## Your task
Retype every entry exactly, down to the last character.

## Records supplied
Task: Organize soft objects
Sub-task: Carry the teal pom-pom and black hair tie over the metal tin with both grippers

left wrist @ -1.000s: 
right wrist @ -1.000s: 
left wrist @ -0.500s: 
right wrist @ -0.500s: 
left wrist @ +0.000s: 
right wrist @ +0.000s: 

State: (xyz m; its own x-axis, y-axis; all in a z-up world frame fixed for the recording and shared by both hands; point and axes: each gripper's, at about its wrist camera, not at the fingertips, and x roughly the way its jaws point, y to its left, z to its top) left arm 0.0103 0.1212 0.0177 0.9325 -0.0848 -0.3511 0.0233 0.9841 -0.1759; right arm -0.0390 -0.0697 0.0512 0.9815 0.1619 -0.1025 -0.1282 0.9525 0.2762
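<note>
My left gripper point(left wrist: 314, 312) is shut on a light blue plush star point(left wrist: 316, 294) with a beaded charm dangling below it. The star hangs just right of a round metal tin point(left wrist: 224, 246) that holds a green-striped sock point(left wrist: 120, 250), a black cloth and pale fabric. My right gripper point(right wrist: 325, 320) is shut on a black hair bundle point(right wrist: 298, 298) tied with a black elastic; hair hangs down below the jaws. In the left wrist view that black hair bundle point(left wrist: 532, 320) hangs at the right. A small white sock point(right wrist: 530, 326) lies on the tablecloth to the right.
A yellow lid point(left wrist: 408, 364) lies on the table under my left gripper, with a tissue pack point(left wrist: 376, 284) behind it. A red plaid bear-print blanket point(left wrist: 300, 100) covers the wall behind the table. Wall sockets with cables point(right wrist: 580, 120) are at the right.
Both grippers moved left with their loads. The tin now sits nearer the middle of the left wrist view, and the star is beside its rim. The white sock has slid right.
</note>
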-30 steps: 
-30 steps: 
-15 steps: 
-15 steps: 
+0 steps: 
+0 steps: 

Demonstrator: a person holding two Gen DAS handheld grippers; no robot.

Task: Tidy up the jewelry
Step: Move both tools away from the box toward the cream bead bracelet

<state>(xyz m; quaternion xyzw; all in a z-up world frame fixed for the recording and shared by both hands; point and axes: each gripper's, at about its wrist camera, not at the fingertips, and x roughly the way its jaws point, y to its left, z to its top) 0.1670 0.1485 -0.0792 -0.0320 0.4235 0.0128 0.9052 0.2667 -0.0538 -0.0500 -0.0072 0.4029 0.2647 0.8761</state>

## Expected answer
Task: Organize soft objects
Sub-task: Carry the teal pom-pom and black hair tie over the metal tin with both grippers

left wrist @ -1.000s: 
right wrist @ -1.000s: 
left wrist @ -0.500s: 
right wrist @ -0.500s: 
left wrist @ +0.000s: 
right wrist @ +0.000s: 

State: (xyz m; its own x-axis, y-axis; all in a z-up world frame fixed for the recording and shared by both hands; point and axes: each gripper's, at about its wrist camera, not at the fingertips, and x roughly the way its jaws point, y to its left, z to its top) left arm 0.0103 0.1212 0.0177 0.9325 -0.0848 -0.3511 0.0233 0.9841 -0.1759; right arm -0.0390 -0.0697 0.0512 0.9815 0.1619 -0.1025 -0.1282 0.9525 0.2762
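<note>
My left gripper point(left wrist: 314, 312) is shut on a light blue plush star point(left wrist: 316, 294) with a beaded charm dangling below it. The star hangs just right of a round metal tin point(left wrist: 224, 246) that holds a green-striped sock point(left wrist: 120, 250), a black cloth and pale fabric. My right gripper point(right wrist: 325, 320) is shut on a black hair bundle point(right wrist: 298, 298) tied with a black elastic; hair hangs down below the jaws. In the left wrist view that black hair bundle point(left wrist: 532, 320) hangs at the right. A small white sock point(right wrist: 530, 326) lies on the tablecloth to the right.
A yellow lid point(left wrist: 408, 364) lies on the table under my left gripper, with a tissue pack point(left wrist: 376, 284) behind it. A red plaid bear-print blanket point(left wrist: 300, 100) covers the wall behind the table. Wall sockets with cables point(right wrist: 580, 120) are at the right.
Both grippers moved left with their loads. The tin now sits nearer the middle of the left wrist view, and the star is beside its rim. The white sock has slid right.
</note>
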-30 steps: 
-30 steps: 
-15 steps: 
-15 steps: 
+0 steps: 
+0 steps: 

Demonstrator: a person holding two Gen DAS handheld grippers; no robot.

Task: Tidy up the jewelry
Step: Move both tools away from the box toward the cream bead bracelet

<state>(xyz m; quaternion xyzw; all in a z-up world frame fixed for the recording and shared by both hands; point and axes: each gripper's, at about its wrist camera, not at the fingertips, and x roughly the way its jaws point, y to its left, z to its top) 0.1670 0.1485 -0.0792 -0.0320 0.4235 0.0128 0.9052 0.2667 -0.0538 -0.0500 -0.0072 0.4029 0.2647 0.8761</state>

No further output is expected.